_YOUR ASSIGNMENT_
Look through the records below for the line with "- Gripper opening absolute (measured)". Return that line and each one after it up to and including the line with "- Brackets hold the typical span", exactly.

(Extracted records)

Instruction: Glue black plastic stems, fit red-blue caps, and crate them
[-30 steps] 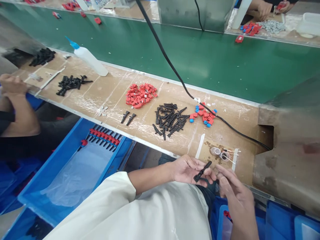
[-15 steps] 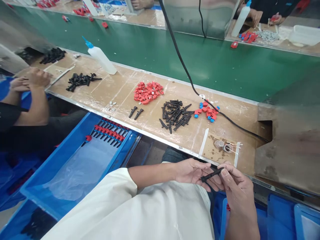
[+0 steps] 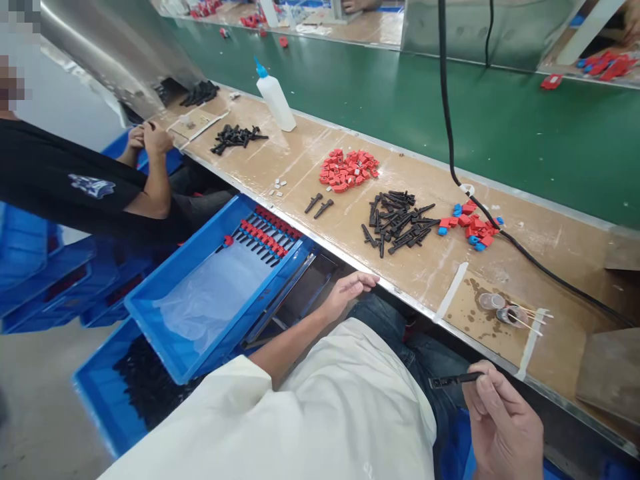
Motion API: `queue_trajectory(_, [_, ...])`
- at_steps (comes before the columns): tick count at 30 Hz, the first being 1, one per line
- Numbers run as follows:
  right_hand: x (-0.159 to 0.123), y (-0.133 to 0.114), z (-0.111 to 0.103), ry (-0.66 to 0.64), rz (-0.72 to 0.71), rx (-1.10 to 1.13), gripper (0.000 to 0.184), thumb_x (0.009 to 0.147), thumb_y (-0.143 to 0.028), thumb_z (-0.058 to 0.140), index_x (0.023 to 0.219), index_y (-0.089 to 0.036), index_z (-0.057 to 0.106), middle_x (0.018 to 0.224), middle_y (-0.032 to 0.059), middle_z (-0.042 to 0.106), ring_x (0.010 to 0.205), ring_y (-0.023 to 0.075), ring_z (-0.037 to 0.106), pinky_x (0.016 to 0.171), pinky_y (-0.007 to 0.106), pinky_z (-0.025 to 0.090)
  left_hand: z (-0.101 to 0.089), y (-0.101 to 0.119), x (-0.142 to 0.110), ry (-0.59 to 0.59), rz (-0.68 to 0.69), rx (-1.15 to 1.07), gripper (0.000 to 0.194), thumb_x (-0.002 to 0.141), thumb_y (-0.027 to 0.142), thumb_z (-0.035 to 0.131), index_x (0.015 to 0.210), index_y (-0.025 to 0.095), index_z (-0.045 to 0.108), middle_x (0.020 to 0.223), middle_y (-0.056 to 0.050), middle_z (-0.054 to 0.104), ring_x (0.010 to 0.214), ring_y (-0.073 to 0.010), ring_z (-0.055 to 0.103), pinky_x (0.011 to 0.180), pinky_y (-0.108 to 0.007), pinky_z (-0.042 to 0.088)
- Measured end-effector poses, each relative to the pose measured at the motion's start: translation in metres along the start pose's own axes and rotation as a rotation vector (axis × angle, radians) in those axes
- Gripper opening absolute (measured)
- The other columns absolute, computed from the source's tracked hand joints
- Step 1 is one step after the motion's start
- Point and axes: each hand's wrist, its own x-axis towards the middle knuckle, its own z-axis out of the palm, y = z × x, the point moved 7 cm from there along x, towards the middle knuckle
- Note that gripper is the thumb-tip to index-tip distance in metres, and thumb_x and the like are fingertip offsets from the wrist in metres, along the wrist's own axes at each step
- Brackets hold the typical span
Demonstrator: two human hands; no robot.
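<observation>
Between the thumb and fingers of my right hand (image 3: 503, 413) is a slim black plastic part (image 3: 453, 381), held by one end below the bench edge. My left hand (image 3: 350, 292) is open and holds nothing, its fingers stretched toward the bench's front edge. Beyond it lies a pile of similar black parts (image 3: 400, 223), with two single black parts (image 3: 319, 205) to the left. A heap of red pieces (image 3: 349, 169) sits behind them. Red-and-blue pieces (image 3: 473, 227) lie to the right of the black pile. Small cups (image 3: 511, 316) with cotton swabs stand at the bench's right.
A blue tray (image 3: 145, 313) at the left holds rows of red-topped black parts on a plastic sheet. A white bottle (image 3: 277, 102) with a blue nozzle stands at the back. A black cable (image 3: 445, 100) hangs across the bench. A co-worker's arm (image 3: 157, 180) is at the left.
My left hand has let go of the black part and moved left, away from my right hand. My right hand keeps the part. The view has turned left.
</observation>
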Motion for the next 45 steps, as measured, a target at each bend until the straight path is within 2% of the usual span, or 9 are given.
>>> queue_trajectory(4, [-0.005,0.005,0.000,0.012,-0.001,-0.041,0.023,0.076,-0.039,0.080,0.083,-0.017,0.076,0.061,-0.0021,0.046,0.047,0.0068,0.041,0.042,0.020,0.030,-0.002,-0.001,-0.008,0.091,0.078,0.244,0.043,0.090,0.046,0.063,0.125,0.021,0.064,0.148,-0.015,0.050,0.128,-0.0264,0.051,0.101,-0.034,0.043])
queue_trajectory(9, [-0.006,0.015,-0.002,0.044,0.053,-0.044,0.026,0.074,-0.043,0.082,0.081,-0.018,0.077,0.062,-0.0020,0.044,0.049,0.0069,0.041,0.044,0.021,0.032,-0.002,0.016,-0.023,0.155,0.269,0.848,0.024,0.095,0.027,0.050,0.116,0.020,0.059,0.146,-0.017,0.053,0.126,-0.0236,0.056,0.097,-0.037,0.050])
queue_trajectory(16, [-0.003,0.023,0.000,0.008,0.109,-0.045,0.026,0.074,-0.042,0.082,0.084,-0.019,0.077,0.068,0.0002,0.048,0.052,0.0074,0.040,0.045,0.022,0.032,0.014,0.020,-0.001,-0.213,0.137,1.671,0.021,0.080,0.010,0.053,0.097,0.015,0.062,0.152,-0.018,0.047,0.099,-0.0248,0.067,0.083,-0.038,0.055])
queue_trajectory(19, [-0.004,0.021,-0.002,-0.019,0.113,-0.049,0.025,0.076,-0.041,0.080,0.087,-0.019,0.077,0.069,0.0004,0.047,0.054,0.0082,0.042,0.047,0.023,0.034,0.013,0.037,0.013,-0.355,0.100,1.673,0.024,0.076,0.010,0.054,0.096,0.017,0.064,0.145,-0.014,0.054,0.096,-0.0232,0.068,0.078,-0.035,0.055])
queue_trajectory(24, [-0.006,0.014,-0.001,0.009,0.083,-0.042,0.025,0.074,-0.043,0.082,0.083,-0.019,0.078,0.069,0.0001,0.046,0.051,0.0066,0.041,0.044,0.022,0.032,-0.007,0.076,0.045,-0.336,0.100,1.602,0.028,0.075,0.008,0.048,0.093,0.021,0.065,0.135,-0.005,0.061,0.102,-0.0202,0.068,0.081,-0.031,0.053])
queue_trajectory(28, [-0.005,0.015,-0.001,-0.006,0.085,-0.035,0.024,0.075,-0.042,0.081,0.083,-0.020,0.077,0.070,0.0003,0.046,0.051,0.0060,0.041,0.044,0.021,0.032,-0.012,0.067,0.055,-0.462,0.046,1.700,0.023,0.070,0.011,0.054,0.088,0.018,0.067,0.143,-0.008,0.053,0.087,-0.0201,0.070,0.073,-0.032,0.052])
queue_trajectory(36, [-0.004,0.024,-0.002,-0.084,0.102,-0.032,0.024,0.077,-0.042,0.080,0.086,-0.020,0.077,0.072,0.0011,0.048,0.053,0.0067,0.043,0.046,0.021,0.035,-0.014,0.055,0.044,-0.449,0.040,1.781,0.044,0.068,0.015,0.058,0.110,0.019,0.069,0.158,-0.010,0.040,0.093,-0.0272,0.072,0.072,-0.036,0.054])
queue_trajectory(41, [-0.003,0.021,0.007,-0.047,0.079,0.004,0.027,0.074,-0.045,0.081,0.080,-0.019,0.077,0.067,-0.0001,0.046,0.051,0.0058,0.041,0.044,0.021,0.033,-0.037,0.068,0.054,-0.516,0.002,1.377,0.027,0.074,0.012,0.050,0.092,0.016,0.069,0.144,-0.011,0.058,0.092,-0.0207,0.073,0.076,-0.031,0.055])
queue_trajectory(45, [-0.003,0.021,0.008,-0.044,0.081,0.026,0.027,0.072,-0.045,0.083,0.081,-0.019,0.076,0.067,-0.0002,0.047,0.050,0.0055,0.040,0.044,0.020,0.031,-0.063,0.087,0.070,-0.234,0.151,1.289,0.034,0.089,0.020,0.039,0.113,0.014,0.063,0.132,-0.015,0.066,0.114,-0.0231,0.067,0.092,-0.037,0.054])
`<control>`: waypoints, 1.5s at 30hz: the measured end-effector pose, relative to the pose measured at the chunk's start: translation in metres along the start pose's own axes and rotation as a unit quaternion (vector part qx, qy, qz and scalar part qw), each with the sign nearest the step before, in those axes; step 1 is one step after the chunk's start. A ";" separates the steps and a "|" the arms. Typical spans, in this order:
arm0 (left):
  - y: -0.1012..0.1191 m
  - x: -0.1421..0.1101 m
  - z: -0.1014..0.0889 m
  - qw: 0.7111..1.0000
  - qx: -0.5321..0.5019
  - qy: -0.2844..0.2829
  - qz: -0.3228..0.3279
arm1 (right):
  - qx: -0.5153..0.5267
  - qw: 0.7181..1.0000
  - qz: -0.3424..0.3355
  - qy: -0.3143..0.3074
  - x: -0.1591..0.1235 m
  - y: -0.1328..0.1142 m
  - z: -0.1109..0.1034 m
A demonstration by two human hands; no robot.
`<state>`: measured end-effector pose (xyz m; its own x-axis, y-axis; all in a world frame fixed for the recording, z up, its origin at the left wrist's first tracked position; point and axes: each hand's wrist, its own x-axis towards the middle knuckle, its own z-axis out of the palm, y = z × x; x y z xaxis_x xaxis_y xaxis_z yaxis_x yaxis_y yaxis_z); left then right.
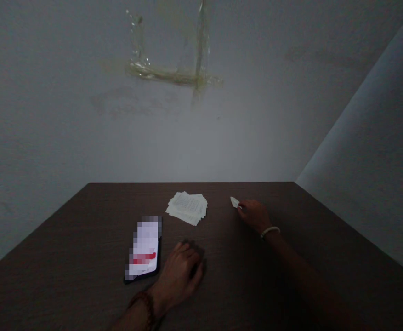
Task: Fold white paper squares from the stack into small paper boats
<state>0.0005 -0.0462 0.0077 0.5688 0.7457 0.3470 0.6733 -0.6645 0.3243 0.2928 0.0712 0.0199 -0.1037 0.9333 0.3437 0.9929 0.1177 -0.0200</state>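
Pinching a small, flat, white piece of paper [235, 202] by one end with the bare right hand [254, 215], toward the back of the dark brown, wood-look table [84, 239]. Cannot tell if touching the table with the paper or holding it just above. Wearing a pale bead bracelet [271, 229] on the right wrist. Resting the bare left hand [180, 274] on the table, palm down, with fingers a bit bent and thumb apart from them. Wearing a dark red-brown bead bracelet [148, 305] on that wrist. Can see a black-edged phone [144, 248] lying just beside the left hand, with a bright, blurry screen. Can also see a messy pile of white printed papers [188, 208] past the left hand, well apart from the pinched paper.
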 end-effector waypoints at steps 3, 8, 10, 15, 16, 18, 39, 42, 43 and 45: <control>-0.001 -0.002 0.002 1.000 -0.001 0.003 0.000 | 0.003 1.000 0.000 0.000 -0.001 -0.002 0.002; -0.001 -0.002 0.003 1.000 -0.002 0.000 -0.001 | 0.003 1.000 -0.010 0.003 -0.001 0.000 0.000; -0.001 -0.002 0.002 1.000 -0.005 -0.002 0.000 | 0.001 1.000 -0.020 -0.003 0.000 0.003 0.000; -0.001 -0.001 0.001 1.000 -0.004 -0.003 -0.001 | 0.001 0.999 -0.040 -0.016 0.000 0.004 0.006; -0.001 -0.001 0.001 1.000 -0.006 -0.006 -0.002 | 0.003 0.999 -0.039 -0.015 0.000 0.004 0.008; -0.001 -0.001 0.002 1.000 -0.007 -0.002 -0.005 | 0.009 0.999 -0.032 -0.012 0.000 0.002 0.012; -0.003 -0.001 0.002 1.000 -0.012 -0.002 -0.001 | 0.136 0.987 0.002 0.081 -0.016 -0.010 0.019; -0.002 0.000 0.001 1.000 -0.011 -0.009 -0.006 | 0.175 0.980 -0.065 0.066 -0.021 -0.041 0.016; -0.002 0.000 0.001 1.000 -0.011 -0.011 -0.007 | 0.186 0.977 -0.090 0.058 -0.022 -0.052 0.015; -0.001 0.000 0.001 1.000 -0.010 -0.015 -0.009 | 0.204 0.969 -0.129 0.045 -0.021 -0.074 0.013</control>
<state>0.0000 -0.0453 0.0065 0.5708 0.7583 0.3149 0.6740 -0.6517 0.3478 0.2205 0.0469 0.0023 -0.3225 0.8238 0.4662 0.8264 0.4852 -0.2857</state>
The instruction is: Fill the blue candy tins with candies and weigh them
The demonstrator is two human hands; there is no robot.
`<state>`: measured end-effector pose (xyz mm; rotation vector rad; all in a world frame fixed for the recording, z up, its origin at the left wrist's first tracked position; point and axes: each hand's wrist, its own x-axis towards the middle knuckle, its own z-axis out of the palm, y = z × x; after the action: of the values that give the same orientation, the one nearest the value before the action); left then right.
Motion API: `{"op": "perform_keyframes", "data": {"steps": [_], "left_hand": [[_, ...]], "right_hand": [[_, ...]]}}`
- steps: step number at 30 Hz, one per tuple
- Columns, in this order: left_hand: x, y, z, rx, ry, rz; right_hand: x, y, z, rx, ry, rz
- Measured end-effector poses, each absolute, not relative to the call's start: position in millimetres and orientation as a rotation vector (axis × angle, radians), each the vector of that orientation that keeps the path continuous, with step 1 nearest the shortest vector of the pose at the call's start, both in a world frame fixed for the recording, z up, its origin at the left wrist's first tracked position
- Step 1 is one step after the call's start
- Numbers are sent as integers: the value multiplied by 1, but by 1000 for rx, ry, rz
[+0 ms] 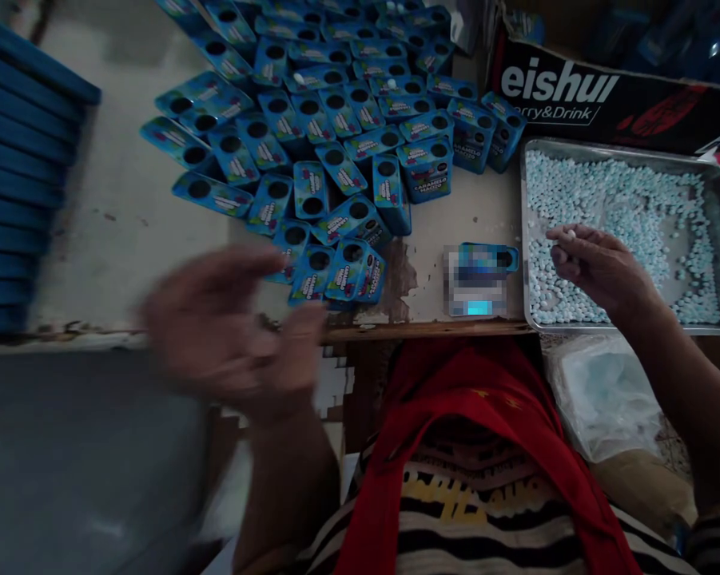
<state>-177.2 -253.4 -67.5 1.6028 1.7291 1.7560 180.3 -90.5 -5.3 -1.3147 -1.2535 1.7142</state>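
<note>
Many small blue candy boxes [336,120] with round holes lie heaped across the table top. One more blue box [485,259] lies alone beside a metal tray [719,188] filled with small pale blue and white candies [623,200]. My right hand [596,267] hovers over the tray's left side, fingers pinched on a few small white candies. My left hand [228,327] is smeared by motion near the table's front edge, just left of the nearest boxes; its fingers look spread with nothing in them.
A stack of dark blue flat trays [17,184] stands at the left. A black printed carton [605,92] sits behind the metal tray. A clear plastic bag [605,399] hangs below the table at right. The worn table edge [425,327] runs across the front.
</note>
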Motion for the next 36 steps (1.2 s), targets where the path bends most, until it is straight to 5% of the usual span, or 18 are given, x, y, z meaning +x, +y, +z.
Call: {"op": "perform_keyframes", "data": {"steps": [8, 19, 36], "left_hand": [[-89, -202, -93, 1400, 1563, 1497], [-111, -196, -109, 1430, 1591, 1215], [-126, -213, -99, 1564, 1556, 1244]], "right_hand": [[138, -95, 16, -1172, -1537, 1800], [130, -90, 44, -1211, -2702, 843], [102, -92, 58, -1184, -3017, 508]]}}
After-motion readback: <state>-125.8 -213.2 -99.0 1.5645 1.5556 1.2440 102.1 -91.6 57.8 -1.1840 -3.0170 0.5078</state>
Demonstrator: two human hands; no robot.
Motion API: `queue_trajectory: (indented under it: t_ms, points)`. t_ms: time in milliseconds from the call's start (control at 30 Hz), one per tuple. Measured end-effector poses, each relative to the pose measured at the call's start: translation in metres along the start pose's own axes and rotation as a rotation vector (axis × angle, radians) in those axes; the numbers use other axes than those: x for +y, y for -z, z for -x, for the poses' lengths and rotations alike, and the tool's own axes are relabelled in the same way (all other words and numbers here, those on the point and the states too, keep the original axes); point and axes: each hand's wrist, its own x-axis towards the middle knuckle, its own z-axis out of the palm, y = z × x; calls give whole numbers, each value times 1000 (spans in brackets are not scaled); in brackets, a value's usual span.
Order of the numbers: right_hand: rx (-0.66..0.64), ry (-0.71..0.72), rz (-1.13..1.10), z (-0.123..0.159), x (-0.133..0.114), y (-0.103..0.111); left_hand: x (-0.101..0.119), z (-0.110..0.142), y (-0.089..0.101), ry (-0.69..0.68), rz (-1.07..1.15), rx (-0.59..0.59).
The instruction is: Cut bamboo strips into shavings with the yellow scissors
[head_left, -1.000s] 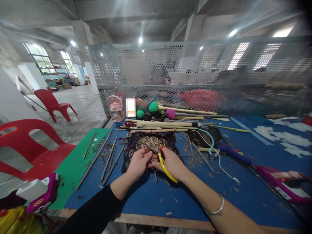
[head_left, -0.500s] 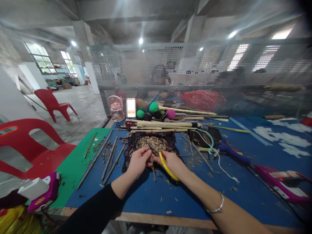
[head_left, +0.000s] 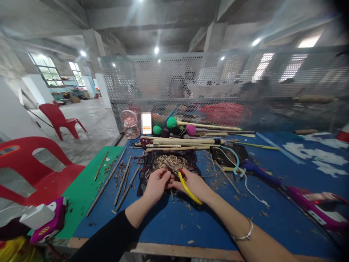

_SOLUTION FOR THIS PROBLEM_
- Gripper opening absolute (measured)
- The other columns absolute, computed from the source's tracked hand joints
- Step 1 is one step after the motion's start
- Point and axes: each hand's wrist, its own x-axis towards the middle knuckle, its own z-axis out of the palm, y = z × x, the point moved 7 cm from there along x, towards the middle knuckle
- Note that gripper is the thumb-tip to index-tip distance in metres, and thumb_x and the like are fingertip offsets from the wrist in metres, along the wrist's own axes at each step
- Brackets hold the typical span

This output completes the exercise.